(Items from a dataset)
*-*-*

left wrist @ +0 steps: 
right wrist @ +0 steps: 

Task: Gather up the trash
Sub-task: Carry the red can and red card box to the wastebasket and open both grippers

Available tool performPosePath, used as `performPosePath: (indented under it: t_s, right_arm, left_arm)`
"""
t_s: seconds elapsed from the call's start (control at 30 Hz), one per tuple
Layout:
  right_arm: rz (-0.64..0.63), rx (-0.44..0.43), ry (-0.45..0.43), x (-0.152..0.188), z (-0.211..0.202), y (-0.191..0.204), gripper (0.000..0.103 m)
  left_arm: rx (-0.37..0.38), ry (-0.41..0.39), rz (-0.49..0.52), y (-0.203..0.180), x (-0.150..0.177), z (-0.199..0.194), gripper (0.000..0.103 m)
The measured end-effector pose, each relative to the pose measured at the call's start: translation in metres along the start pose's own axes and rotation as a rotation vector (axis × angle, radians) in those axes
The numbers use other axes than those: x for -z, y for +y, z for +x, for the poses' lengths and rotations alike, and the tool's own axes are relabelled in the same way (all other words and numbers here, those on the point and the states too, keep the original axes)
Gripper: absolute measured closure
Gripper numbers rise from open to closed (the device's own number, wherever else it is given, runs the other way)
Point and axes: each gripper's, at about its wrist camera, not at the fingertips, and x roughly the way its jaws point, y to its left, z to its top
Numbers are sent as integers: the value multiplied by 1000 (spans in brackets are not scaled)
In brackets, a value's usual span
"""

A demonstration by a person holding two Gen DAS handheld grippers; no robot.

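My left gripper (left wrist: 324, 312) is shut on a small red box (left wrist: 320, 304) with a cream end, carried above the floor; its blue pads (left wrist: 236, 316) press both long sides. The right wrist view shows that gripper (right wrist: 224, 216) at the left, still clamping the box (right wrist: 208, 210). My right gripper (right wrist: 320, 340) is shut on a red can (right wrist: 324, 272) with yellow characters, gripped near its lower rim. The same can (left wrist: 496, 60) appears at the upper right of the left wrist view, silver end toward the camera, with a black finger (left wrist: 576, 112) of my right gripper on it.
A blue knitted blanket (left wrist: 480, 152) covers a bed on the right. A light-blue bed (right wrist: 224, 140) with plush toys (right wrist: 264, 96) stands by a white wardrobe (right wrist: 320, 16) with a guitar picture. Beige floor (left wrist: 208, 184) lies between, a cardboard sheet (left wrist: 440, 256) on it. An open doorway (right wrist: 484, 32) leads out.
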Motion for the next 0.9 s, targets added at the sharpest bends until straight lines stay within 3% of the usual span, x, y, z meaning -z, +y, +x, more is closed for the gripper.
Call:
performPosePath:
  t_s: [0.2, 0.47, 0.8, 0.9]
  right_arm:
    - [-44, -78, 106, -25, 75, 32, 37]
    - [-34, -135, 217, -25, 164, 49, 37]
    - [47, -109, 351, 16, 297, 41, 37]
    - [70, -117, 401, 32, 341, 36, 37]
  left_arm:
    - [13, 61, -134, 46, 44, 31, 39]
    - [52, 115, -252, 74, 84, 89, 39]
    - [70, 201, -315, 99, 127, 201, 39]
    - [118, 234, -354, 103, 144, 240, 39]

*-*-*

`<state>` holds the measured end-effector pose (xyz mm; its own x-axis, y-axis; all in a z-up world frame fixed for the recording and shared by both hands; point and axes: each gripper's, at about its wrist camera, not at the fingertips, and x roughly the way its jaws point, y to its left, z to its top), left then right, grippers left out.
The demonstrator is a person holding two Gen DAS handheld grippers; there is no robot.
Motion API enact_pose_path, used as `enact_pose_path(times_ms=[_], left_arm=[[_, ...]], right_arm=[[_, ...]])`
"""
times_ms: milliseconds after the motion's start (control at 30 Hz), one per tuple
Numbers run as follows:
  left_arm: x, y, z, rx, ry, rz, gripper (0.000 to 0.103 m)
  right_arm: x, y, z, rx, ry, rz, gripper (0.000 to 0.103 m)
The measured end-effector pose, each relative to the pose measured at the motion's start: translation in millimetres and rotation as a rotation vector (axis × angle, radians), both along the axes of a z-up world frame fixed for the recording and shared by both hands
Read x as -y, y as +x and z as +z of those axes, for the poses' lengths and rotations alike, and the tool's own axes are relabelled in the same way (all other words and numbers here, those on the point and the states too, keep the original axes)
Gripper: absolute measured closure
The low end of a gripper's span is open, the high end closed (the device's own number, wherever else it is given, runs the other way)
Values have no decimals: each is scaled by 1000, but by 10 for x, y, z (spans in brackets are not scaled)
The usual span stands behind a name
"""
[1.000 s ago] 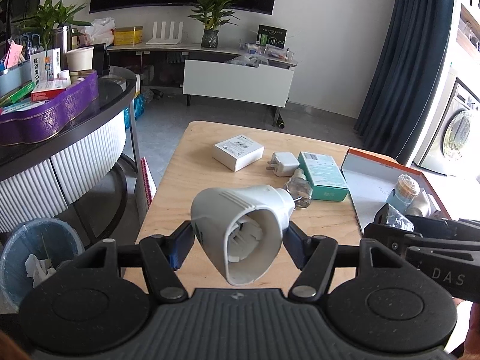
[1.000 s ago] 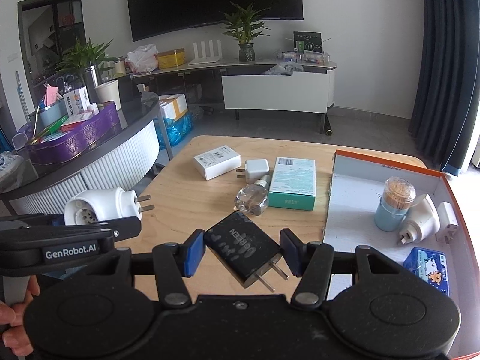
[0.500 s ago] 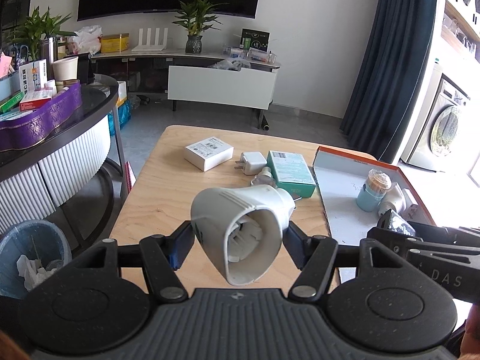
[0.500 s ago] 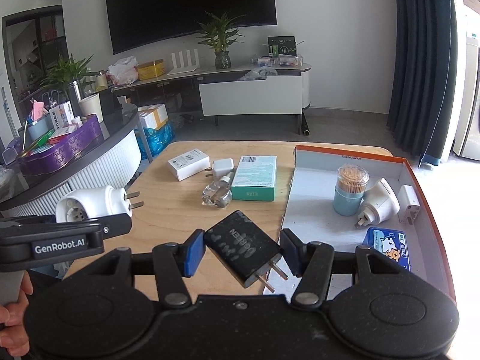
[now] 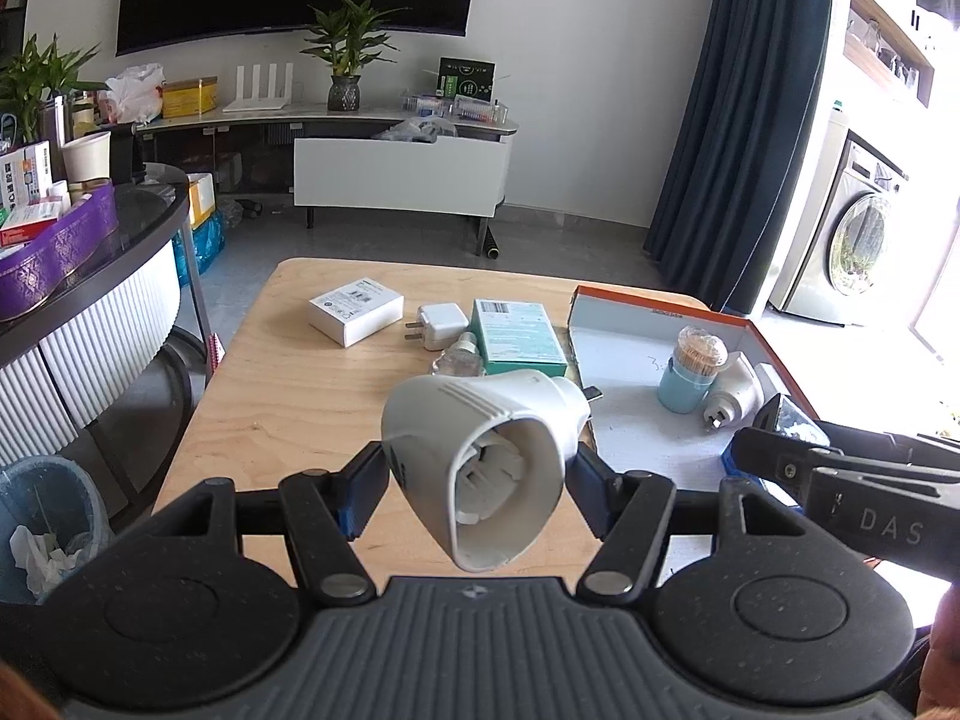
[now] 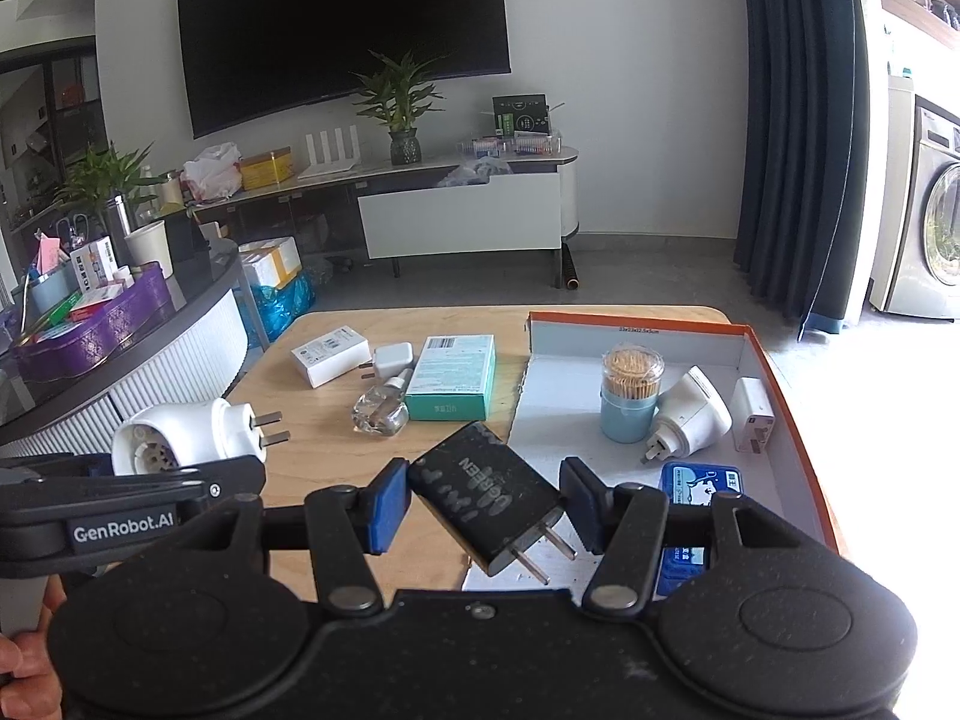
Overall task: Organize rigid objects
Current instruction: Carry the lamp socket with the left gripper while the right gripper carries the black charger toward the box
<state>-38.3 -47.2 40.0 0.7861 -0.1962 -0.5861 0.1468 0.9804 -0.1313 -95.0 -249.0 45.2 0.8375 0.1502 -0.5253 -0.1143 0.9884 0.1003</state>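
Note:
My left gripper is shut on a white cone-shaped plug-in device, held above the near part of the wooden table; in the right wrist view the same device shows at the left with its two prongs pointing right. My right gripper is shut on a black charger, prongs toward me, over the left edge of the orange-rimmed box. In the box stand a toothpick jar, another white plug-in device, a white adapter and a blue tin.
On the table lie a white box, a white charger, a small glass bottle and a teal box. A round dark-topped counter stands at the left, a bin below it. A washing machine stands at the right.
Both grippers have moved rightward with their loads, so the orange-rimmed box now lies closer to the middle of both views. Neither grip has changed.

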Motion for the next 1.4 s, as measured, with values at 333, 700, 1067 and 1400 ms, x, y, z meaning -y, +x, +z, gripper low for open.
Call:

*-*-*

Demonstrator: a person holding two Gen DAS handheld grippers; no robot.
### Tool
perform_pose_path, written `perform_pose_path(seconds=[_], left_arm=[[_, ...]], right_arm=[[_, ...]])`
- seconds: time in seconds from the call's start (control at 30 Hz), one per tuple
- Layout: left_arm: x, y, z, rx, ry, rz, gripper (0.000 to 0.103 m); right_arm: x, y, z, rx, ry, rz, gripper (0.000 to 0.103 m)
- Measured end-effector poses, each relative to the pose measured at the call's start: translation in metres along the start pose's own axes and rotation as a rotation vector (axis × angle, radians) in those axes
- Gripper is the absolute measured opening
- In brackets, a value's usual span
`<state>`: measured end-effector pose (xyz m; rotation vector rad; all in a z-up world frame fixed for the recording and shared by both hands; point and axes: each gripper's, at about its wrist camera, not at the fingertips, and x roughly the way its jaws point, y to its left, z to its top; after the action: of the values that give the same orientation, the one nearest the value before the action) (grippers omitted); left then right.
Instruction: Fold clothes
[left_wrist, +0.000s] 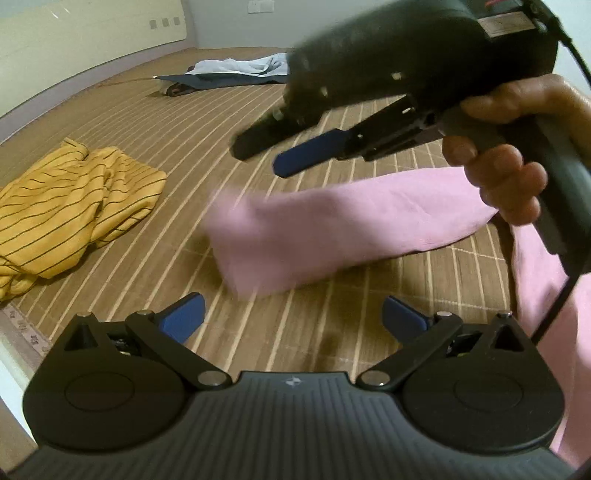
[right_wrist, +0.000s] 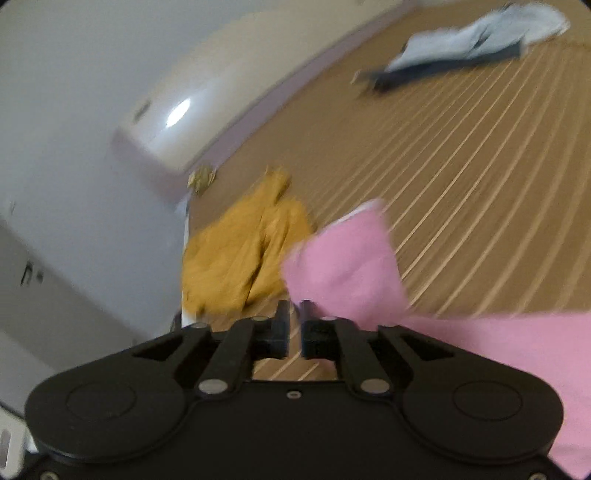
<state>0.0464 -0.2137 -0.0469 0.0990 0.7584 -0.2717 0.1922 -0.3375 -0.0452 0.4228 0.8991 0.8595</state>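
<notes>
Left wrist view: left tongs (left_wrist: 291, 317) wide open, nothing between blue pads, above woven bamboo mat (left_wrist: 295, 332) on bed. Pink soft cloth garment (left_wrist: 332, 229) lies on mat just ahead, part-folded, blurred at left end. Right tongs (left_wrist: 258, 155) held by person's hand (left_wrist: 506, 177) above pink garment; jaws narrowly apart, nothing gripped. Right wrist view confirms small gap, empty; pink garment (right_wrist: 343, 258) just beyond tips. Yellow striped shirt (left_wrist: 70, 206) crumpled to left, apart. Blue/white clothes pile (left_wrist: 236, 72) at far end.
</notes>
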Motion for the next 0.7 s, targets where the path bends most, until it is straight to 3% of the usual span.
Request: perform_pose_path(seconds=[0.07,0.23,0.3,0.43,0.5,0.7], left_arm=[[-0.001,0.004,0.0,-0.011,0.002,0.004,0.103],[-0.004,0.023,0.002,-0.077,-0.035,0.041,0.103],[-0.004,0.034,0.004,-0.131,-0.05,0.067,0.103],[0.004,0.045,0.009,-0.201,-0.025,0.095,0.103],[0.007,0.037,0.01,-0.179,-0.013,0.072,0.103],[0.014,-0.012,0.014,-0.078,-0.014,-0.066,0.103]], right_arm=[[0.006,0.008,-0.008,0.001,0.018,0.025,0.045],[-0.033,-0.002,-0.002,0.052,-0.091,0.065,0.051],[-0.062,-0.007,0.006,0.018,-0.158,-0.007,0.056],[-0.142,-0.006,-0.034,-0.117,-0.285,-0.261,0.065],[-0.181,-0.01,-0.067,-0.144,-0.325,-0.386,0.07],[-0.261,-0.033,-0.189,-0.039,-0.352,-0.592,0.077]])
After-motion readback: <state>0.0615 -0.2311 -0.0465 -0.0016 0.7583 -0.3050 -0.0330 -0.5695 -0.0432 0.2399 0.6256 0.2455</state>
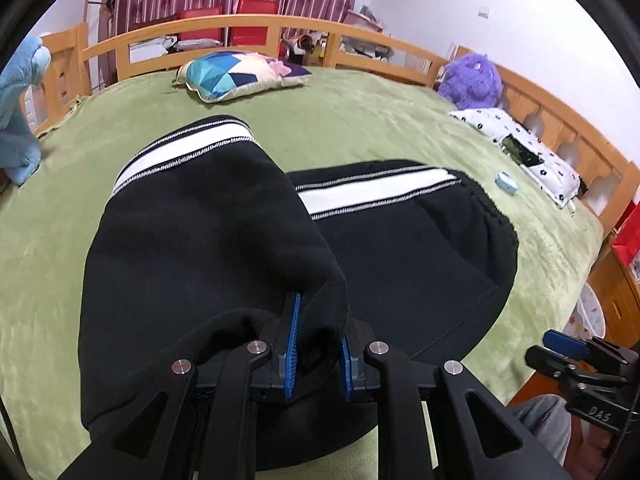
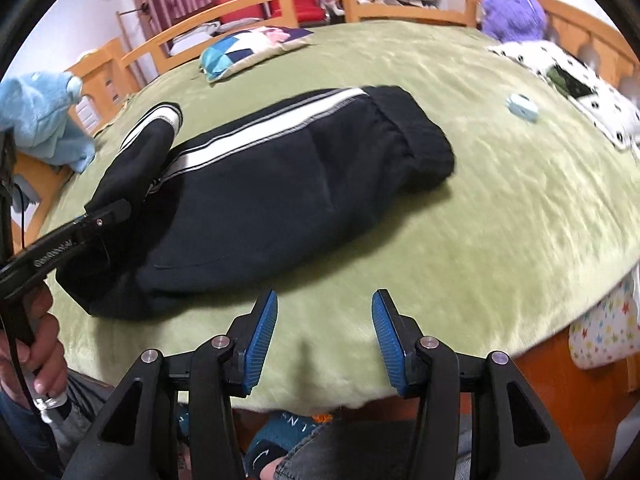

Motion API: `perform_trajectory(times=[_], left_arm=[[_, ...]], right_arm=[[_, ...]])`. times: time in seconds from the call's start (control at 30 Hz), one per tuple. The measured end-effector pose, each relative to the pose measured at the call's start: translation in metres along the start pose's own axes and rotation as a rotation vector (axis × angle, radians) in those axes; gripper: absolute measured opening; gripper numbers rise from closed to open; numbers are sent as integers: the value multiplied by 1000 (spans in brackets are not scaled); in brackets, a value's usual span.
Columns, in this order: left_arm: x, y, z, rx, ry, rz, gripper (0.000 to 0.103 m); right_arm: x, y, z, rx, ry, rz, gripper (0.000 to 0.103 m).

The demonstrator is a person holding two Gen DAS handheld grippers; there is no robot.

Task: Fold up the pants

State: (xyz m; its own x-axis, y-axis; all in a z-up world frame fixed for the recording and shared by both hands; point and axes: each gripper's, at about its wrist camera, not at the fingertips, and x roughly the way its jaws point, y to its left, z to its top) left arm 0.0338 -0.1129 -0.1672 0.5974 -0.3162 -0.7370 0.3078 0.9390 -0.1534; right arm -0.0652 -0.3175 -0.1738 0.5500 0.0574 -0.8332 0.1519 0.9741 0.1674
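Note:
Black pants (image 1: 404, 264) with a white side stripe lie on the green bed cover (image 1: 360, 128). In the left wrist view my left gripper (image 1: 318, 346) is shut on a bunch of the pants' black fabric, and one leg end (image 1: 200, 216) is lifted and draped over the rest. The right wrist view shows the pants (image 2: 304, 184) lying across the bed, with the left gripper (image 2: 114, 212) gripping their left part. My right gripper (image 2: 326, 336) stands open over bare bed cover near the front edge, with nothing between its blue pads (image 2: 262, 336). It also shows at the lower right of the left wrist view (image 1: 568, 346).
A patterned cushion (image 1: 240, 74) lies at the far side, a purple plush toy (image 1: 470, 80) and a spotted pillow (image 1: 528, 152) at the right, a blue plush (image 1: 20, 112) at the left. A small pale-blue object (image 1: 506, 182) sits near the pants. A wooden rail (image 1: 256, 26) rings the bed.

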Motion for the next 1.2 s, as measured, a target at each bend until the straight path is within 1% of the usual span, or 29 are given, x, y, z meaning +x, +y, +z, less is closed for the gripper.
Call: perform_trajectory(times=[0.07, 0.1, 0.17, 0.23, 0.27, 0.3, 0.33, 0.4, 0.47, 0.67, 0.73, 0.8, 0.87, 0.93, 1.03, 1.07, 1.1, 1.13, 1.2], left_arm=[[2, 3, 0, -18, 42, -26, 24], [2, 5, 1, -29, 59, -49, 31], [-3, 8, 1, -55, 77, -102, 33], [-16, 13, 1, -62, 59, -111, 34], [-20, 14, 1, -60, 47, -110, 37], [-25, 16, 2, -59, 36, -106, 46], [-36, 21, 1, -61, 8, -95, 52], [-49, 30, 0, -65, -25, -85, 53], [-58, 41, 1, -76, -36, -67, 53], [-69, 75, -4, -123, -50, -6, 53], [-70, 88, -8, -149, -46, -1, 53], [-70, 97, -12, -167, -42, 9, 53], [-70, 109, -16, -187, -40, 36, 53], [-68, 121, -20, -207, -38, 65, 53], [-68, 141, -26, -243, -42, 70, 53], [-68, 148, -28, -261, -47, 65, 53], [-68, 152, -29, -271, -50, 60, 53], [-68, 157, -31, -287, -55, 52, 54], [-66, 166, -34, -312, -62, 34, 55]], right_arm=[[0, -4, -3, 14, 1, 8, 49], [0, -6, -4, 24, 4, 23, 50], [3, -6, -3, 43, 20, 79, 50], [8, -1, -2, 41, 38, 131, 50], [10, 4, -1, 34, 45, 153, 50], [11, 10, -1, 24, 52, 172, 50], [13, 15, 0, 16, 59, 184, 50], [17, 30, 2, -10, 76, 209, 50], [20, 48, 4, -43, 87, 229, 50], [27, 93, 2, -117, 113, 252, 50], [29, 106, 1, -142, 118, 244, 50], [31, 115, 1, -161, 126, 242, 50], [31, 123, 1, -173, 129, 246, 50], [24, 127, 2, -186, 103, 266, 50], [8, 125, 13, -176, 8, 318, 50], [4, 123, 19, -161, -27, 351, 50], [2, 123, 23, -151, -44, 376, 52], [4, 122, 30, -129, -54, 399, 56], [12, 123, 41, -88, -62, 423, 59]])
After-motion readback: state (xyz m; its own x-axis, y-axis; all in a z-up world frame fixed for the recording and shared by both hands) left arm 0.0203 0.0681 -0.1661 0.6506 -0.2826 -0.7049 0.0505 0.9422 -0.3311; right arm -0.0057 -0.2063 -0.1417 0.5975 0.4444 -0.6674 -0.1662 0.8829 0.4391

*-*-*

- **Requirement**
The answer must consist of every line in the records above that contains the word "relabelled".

- **Expected answer**
The numbers use other axes than those: x for -z, y for +y, z for +x, for the poses' lengths and rotations alike, and the tool's own axes are relabelled in the same way (all other words and numbers here, those on the point and the states too, keep the original axes)
Read x as -y, y as +x and z as +z of those axes, for the poses' lengths and rotations alike, and the tool's own axes are relabelled in the same way (all other words and numbers here, those on the point and the states too, keep the original axes)

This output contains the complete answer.